Sebelum dilakukan penyitaan yang diistilahkan Daulat Sihombing sebagai perampasan itu, sidang pada tingkat Pengadilan Negeri (PN), Pengadilan Tinggi (PT) dan putusan Mahkamah Angung (MA) menguatkan putusan dan ada keputusan lain soal penyitaan.
“Kalau putusan di semua tingkatan tidak ada yang dipalsukan atau semua sama. Tapi ketika implementasi surat perintah penyitaan KPK, ada menyadur putusan MA yang berbeda,” kata Daulat Sihombing.
Dijelaskan, pada penyitaan asset RE Siahaan ada penambahan beberapa frase atau redaksi terhadap amar putusan berkaitan dengan uang pengganti Rp miliar yang apabila tidak dibayar dikenakan penjara 4 tahun dan RE Siahaan malah menjalani hukuman 4 tahun tersebut.
”Itu yang dirobah jadi berbeda. Sehingga muncul penafsiran baru. Harta benda milik RE . seolah-olah terkait dengan tindak pidana korupsi. Padahal, itu tidak ada pada penyidikan, penuntutan maupun putusan,” tegas Daulat Sihombing.
Sementara, RE Siahaan mempertegas lagi, putusan PN, PT dan MA yang dieksekusi KPK 27 Maret 2013, dikatakan bila mana tidak dibayar dalam tempo satu bulan, maka diganti pidana 4 tahun dan itu dikatakan sudah selesaia atau tidak ada masalah karean RE menjalani hukuman tambahan karena tidak membayar uang pengganti.
“Saat dua setengah tahun saya menjalani hukuman di Rutan , rumah malah disita. Itu masalahnya. Tapim sebelum penyitaan, saya diminta untuk menandatanganinya dan dengan tegas saya tolak karena tidak berdasarkan hukum,” beber RE Siahaan.

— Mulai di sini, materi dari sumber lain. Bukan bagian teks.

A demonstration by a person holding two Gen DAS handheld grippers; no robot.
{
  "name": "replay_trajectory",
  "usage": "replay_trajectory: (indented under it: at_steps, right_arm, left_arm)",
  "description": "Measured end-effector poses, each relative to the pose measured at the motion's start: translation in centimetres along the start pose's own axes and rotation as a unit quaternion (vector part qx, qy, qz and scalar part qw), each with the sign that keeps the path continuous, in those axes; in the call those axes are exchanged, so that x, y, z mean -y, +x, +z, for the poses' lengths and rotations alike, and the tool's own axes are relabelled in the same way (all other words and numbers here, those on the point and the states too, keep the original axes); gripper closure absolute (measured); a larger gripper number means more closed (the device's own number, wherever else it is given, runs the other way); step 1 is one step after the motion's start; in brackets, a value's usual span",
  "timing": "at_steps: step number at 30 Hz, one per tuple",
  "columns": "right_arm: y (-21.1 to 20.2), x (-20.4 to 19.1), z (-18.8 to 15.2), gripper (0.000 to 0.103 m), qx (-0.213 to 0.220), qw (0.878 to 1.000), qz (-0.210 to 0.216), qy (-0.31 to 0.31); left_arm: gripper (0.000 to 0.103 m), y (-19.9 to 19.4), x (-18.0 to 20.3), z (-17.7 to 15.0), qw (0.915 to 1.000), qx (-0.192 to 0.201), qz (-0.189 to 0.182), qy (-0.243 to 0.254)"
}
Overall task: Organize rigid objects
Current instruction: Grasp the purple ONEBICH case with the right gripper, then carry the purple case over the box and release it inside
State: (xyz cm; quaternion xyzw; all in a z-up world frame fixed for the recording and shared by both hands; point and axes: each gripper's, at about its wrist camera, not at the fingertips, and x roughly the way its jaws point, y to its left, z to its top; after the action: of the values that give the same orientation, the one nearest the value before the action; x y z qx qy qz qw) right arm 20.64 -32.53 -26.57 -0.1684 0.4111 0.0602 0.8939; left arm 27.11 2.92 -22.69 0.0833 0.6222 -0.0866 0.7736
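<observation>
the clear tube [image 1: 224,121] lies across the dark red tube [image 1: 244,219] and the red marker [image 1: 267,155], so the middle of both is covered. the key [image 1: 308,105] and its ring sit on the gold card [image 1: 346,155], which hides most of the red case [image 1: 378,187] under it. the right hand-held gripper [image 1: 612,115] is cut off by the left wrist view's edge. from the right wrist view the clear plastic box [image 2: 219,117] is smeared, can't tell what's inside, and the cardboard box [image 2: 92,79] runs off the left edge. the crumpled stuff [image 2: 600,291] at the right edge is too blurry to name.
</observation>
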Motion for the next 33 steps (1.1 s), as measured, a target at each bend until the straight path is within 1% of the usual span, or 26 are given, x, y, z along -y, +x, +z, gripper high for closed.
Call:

Setelah putusan dieksikusi dan RE menjalani hukuman tambahan, menurutnya sudah selesai dan tidak ada lagi putusan maupun surat menyurat. Tidak ada lagi sita menyita berdasarkan surat KPK tahun 2015. Karena KPK dengan tegas menyatakan, tidak membayar uang pengganti satru bulan setelah putusan, maka dipidana 4 tahun.
“Saat saya di dalam Rutan, rumah itu sudah pindah tangan. Padahal, sertifikat tanah ada pada saya. Saya tidak menyaksikan penyitaan rumah itu. Setelah saya selesai menjalani masa hukuman, kebetulan tiba Covid-19, setelah itu baru saya melakukan gugatan,” beber RE.
Dijelaskan juga, pembuktian surat berita acara pelaksanaan putusan atas vonis PN tahun 2013, sama sekali tidak dikeluarkan KPK dalam pembuktian dan yang doiserahkan kepada Kantor lelang malah surat yang sudah berubah dari putusan MA. Surat yang berubah itu tahun 2015. Dan penyitaan tumah dilakukan tahun 2016.
“Putusan MA yang memperkuat putusan PN dan PT Tahun 2013 itu sudah bekekuatan hukum tetap atau inkrah dan tidak ada lagi putusan di atas inkrah. Kalau ada lagi putusan di atas inkrah, berarti itu melawan hukum,” katanya.
“Bahkan , dalam persidangan gugatan saya di PN Siantar, surat putusan tahun 2013 itu tidak diserahkan KPK sebagai bukti. Apakah itu disembunyikan atau segala macam, saya tidak mengetahui,” ujar RE Siahaan.
Lebih lanjut dijelaskan, saat penyerahan RE Siahaan ke Rutan sebagai terpidana surat tahun 2013 itu juga tidak ada diserahkan ke kantor lelang. Sehingga, itu menurutnya sangat luar biasa. Harusnya, surat tahun 2013 itu ada di kantor lelang. Karena tidak ada tetapi yang ada surat tahun 2015, maka dilakukan pelelangan terhadap asset milik RE.
”Kenapa surat tahun 2013 itu tidak diserahkan kepada kantor lelang?” tanya RE Siahaan seperti terperangah yang kembalai menyatakan bahwa surat penyitaan tahun 2015 sangat berbeda dengan putusan MA tahun 2013 . “Jadi, kalau mengamati dinamika itu, saya optimis rumah dan lahan milik saya akan kembali,” imbuhnya.
TINJAU OBJEK PERKARA
Usai berbincang-bincang dengan berbagai dinamika tentang penyitaan lahan dan rumah milik RE Siahaan yang dinilai sangat kontroversial, akhirnya Majelis Hakim Pengadilan Negeri Siantar tiba di lokasi objek sengketa perkara.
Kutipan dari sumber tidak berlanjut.